* _EXERCISE DESCRIPTION_
Would you transcribe the records below exactly, omitting every picture?
(EXTRACTED INFORMATION Opens)
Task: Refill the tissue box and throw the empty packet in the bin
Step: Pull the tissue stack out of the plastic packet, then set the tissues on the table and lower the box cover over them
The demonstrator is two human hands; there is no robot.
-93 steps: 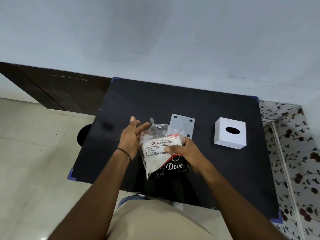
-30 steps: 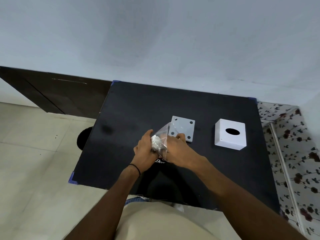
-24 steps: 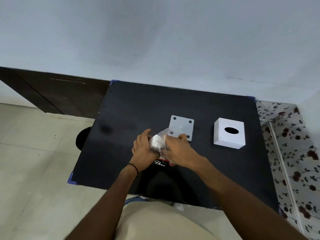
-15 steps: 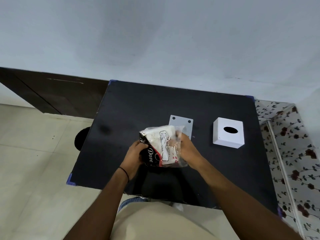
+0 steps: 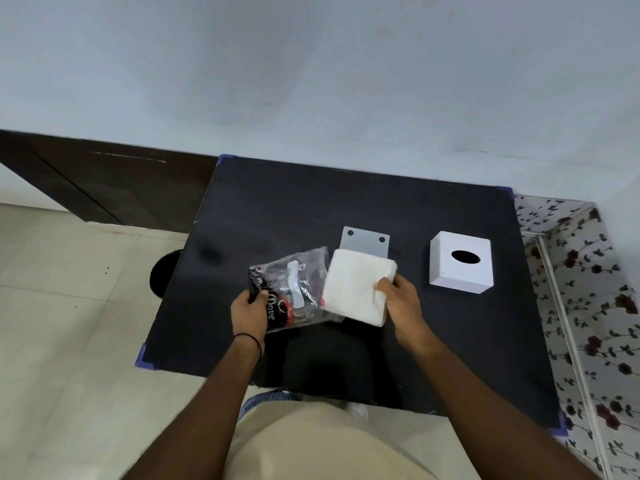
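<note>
Tissue stack [image 5: 358, 289], a white block, sits pinched at its right edge in the right hand [image 5: 401, 299], just above the desk [image 5: 311, 209] and in front of the grey base plate [image 5: 365, 239]. Head view: the tissue box [image 5: 460, 266] stands upright to the right, apart, hole on top, nearest that hand, with bare desk between. The left hand [image 5: 249, 311] grips the emptied packet [image 5: 291, 289]. A dark round bin [image 5: 166, 271], probably, sits on the floor at left.

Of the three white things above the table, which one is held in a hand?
The tissue stack, gripped by the right hand; the others lie untouched.
</note>
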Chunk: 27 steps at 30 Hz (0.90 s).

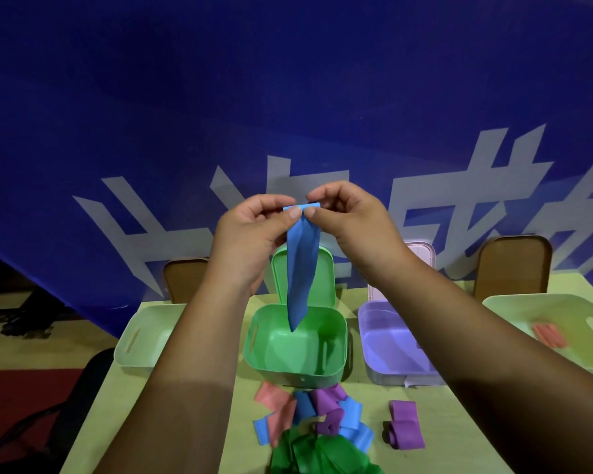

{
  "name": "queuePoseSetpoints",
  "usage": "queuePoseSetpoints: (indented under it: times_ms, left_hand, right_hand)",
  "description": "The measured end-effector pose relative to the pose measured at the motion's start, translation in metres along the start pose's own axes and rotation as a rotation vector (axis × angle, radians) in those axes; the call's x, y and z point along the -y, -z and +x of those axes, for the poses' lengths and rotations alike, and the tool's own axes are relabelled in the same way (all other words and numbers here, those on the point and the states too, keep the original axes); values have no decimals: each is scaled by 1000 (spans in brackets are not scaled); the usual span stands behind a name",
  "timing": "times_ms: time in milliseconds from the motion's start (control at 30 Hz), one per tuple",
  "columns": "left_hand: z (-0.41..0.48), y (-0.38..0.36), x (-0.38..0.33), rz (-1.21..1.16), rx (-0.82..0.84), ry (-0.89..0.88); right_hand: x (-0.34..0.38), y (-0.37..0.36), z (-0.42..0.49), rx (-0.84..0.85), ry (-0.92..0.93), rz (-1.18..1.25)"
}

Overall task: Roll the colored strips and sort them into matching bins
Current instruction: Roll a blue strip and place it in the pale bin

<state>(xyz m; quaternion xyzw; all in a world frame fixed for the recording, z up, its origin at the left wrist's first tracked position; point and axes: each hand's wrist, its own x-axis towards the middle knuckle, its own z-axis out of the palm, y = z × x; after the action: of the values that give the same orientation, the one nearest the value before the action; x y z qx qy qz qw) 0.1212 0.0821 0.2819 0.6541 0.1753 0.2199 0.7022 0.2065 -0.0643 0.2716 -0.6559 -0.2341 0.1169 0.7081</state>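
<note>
Blue strip (pixel 300 268) hanging creased, top edge pinched by both hands

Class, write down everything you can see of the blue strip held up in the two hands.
The blue strip is a plain, matte, limp band, like thin fabric or rubber. It hangs unrolled, lengthwise-creased, narrowing to a point below. The left hand and right hand pinch its top edge, side by side. Its tip shows over the open green bin.
</note>
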Motion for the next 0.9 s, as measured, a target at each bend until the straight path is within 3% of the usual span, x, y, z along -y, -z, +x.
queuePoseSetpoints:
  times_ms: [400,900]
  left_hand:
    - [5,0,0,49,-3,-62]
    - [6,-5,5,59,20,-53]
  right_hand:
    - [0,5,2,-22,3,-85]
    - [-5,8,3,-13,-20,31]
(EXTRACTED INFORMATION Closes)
* _ANSWER TO THE EXERCISE_
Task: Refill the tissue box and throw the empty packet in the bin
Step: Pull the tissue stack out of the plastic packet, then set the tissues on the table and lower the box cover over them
The demonstrator is two human hands; there is no robot.
-93 steps: 
-30 steps: 
-24 steps: 
-15 steps: 
+0 steps: 
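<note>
Tissue stack [image 5: 358, 289], a white block, sits pinched at its right edge in the right hand [image 5: 401, 299], just above the desk [image 5: 311, 209] and in front of the grey base plate [image 5: 365, 239]. Head view: the tissue box [image 5: 460, 266] stands upright to the right, apart, hole on top, nearest that hand, with bare desk between. The left hand [image 5: 249, 311] grips the emptied packet [image 5: 291, 289]. A dark round bin [image 5: 166, 271], probably, sits on the floor at left.

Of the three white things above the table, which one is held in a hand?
The tissue stack, gripped by the right hand; the others lie untouched.
</note>
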Chunk: 27 steps at 30 Hz (0.90 s).


{
  "name": "queuePoseSetpoints",
  "usage": "queuePoseSetpoints: (indented under it: times_ms, left_hand, right_hand)",
  "description": "The measured end-effector pose relative to the pose measured at the motion's start, translation in metres along the start pose's own axes and rotation as a rotation vector (axis × angle, radians) in those axes; the call's x, y and z point along the -y, -z and +x of those axes, for the poses' lengths and rotations alike, and the tool's own axes are relabelled in the same way (all other words and numbers here, those on the point and the states too, keep the original axes); values have no decimals: each is scaled by 1000 (spans in brackets are not scaled); the usual span stands behind a name",
  "timing": "times_ms: time in milliseconds from the motion's start (control at 30 Hz), one per tuple",
  "columns": "left_hand: z (-0.41..0.48), y (-0.38..0.36), x (-0.38..0.33), rz (-1.21..1.16), rx (-0.82..0.84), ry (-0.89..0.88); right_hand: x (-0.34..0.38), y (-0.37..0.36), z (-0.42..0.49), rx (-0.84..0.85), ry (-0.92..0.93), rz (-1.18..1.25)"
}

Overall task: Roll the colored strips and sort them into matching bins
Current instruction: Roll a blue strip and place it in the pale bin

<state>(xyz m; quaternion xyzw; all in a world frame fixed for the recording, z up, its origin at the left wrist's first tracked position; point and axes: each hand's wrist, its own x-axis towards the middle knuckle, its own z-axis out of the palm, y = z × x; after the action: of the values that give the same orientation, the one nearest the value before the action; x y z qx qy qz qw) 0.1212 0.0821 0.2819 0.6541 0.1753 0.2199 0.7022 0.2065 -0.0643 0.2716 -0.6559 -0.2341 0.1169 0.7081</state>
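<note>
Blue strip (pixel 300 268) hanging creased, top edge pinched by both hands

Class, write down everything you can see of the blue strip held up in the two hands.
The blue strip is a plain, matte, limp band, like thin fabric or rubber. It hangs unrolled, lengthwise-creased, narrowing to a point below. The left hand and right hand pinch its top edge, side by side. Its tip shows over the open green bin.
</note>
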Motion for the next 0.9 s, as measured, a target at each bend until the straight path is within 3% of the usual span, x, y, z along -y, -z, +x.
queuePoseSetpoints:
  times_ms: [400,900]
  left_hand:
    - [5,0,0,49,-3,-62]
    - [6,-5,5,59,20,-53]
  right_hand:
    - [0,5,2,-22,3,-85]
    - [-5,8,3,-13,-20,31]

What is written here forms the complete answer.